El ciclo celular está finamente regulado. Esta regulación ocurre en distintos momentos y puede involucrar la interacción de diversos factores, entre ellos, la falta de nutrimentos y los cambios en temperatura o en pH, pueden hacer que las células detengan su crecimiento y su división. En los organismos multicelulares, además, el contacto con células contiguas puede tener el mismo efecto. En cierto momento del ciclo celular, la célula "decide" si va a dividirse o no. Cuando las células normales cesan su crecimiento por diversos factores, se detienen en un punto tardío de la fase G1, -el punto R ("restricción"), primer punto de control del ciclo celular-. En algunos casos, antes de alcanzar el punto R, las células pasan de la fase G1 a un estado especial de reposo, llamado G0, en el cual pueden permanecer durante días, semanas o años. Una vez que las células sobrepasan el punto R, siguen necesariamente a través del resto de las fases del ciclo, y luego se dividen.
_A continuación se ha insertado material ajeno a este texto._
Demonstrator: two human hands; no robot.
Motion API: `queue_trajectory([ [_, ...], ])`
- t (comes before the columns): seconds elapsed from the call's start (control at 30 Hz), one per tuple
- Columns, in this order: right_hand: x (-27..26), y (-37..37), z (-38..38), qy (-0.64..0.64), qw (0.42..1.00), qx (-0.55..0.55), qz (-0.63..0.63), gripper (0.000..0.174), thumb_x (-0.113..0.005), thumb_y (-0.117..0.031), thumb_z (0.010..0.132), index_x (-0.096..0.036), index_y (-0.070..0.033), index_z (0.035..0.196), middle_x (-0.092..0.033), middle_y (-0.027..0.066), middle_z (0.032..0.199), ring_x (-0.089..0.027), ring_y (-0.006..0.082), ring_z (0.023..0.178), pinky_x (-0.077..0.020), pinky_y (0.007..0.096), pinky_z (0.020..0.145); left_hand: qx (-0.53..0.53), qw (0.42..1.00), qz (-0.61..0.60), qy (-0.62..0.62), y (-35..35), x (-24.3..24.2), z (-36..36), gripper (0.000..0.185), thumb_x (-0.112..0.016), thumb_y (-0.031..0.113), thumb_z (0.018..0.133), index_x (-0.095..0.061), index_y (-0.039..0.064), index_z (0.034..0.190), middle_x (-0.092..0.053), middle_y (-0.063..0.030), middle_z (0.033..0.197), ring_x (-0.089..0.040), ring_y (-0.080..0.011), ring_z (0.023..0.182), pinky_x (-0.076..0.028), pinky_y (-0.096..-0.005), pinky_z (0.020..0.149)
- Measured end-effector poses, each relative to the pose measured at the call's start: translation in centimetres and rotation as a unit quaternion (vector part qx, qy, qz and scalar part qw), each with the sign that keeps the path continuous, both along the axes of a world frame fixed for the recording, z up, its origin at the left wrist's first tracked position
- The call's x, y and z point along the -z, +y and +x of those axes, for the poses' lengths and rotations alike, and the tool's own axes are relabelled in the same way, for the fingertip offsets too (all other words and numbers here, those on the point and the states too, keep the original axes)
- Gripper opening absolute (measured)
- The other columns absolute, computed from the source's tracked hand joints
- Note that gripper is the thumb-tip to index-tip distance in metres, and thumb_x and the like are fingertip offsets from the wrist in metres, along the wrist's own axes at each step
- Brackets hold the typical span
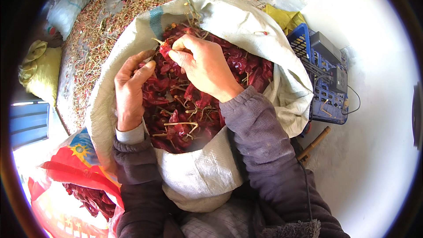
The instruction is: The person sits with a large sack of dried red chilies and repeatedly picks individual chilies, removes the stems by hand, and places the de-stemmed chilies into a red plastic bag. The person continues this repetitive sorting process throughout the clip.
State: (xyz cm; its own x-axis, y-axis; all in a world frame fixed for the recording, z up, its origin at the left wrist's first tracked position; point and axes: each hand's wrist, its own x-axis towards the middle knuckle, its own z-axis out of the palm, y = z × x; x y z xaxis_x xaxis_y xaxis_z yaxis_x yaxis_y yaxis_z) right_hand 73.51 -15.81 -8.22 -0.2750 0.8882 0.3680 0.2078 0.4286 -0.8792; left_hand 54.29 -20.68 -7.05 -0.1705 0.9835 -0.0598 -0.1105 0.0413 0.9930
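In front of me stands a white woven sack (pixel 198 168) with its rim rolled down, full of dried red chillies (pixel 155 89) with pale stems. My right hand (pixel 201 61) is over the chillies and pinches one dried chilli pepper (pixel 164 50) between thumb and forefinger. That pepper's yellowish stem end points up and to the left. Close by on the left, my left hand (pixel 129 86) is curled inside the sack's rim, thumb and forefinger near the held pepper. Red shows behind its fingers, but whether they grip anything is unclear.
At lower left, a red printed bag (pixel 79 172) holds more dried chillies (pixel 91 201). Stems and chilli scraps (pixel 87 49) litter the floor on the left. A blue plastic crate (pixel 325 107) with a black box and cables stands at right, near a wooden handle (pixel 314 143).
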Motion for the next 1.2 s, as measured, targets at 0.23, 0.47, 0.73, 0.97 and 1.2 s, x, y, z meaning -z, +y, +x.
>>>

La fase Gl se completa rápidamente y, en la fase S, comienza la síntesis de DNA y de histonas. Existe otro mecanismo de control durante el proceso mismo de duplicación del material genético, en la fase S, que asegura que la duplicación ocurra sólo una vez por ciclo. Luego, la célula entra en la fase G2 del ciclo. En G2, existe un segundo punto de control en el cual la célula "evalúa" si está preparada para entrar en mitosis. Este control actúa como un mecanismo de seguridad que garantiza que solamente entren en mitosis aquellas células que hayan completado la duplicación de su material genético. El pasaje de la célula a través del punto R depende de la integración del conjunto de señales externas e internas que recibe. El sistema de control del ciclo celular está basado en dos proteínas clave, las ciclinas y las proteínas quinasas dependientes de ciclinas (Cdk), que responden a esta integración de señales.
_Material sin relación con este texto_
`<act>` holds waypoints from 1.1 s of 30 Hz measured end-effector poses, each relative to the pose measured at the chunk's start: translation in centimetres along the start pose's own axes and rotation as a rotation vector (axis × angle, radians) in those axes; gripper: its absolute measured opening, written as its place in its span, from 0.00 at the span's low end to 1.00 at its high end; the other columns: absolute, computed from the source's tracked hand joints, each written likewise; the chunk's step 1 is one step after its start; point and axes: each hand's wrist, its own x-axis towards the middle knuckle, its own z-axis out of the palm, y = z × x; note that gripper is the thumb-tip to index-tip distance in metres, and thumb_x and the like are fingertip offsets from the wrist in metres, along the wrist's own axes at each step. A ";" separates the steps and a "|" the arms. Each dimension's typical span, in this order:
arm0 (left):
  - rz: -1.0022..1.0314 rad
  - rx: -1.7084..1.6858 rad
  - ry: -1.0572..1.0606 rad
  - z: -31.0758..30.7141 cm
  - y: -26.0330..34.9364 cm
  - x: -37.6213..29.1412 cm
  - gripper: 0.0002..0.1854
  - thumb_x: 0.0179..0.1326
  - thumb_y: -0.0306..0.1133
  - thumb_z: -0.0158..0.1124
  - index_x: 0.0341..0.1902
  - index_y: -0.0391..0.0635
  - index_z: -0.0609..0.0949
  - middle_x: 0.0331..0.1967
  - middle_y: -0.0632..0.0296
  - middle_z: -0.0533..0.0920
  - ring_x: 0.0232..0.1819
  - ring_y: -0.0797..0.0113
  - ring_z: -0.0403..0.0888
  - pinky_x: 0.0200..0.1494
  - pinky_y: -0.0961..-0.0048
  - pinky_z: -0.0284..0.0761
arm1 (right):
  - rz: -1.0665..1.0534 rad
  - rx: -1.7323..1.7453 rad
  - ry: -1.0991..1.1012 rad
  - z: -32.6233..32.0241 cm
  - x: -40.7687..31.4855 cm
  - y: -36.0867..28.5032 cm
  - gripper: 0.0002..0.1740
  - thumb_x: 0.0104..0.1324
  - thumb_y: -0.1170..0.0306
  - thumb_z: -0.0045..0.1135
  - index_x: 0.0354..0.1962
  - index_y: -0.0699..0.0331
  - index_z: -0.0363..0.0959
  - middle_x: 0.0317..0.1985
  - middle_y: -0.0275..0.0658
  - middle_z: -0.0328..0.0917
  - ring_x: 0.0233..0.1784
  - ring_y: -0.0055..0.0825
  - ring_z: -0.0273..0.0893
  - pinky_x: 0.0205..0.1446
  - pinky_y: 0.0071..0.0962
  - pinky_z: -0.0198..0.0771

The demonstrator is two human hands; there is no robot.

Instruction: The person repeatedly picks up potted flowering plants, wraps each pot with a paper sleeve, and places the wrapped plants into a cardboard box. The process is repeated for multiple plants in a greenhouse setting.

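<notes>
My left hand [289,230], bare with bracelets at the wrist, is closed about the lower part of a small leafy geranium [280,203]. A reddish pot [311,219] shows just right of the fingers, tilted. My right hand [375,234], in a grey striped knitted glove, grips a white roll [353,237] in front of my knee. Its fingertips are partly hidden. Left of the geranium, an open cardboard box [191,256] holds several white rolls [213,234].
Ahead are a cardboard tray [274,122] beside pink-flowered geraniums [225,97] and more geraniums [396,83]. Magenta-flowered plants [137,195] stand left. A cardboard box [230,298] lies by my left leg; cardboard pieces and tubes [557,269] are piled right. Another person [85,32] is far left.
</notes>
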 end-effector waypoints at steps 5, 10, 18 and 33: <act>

Durante la fase S (de síntesis) se duplica el material cromosómico. Entre la división celular y la fase S hay dos fases G (del inglés gap, intervalo). La primera de ellas (G1) es un período de crecimiento general y duplicación de las organelas citoplasmáticas. Durante la segunda (G2), comienzan a ensamblarse las estructuras directamente asociadas con la mitosis y la citocinesis. Después de la fase G2 ocurre la mitosis, que usualmente es seguida de inmediato por la citocinesis. En las células de diferentes especies o de diferentes tejidos dentro del mismo organismo, las diferentes fases ocupan distintas proporciones del ciclo celular completo.
El número de veces que una célula se ha dividido anteriormente también influye en la división celular. Cuanto mayor edad tiene el organismo de donde se toman las células, menor será el número de veces que las células se dividan en cultivo. A este fenómeno se lo denomina senescencia o envejecimiento celular. Esta restricción en el número de divisiones se correlaciona con el acortamiento progresivo de los extremos de los cromosoas -los telómeros- a lo largo de los sucesivos ciclos celulares.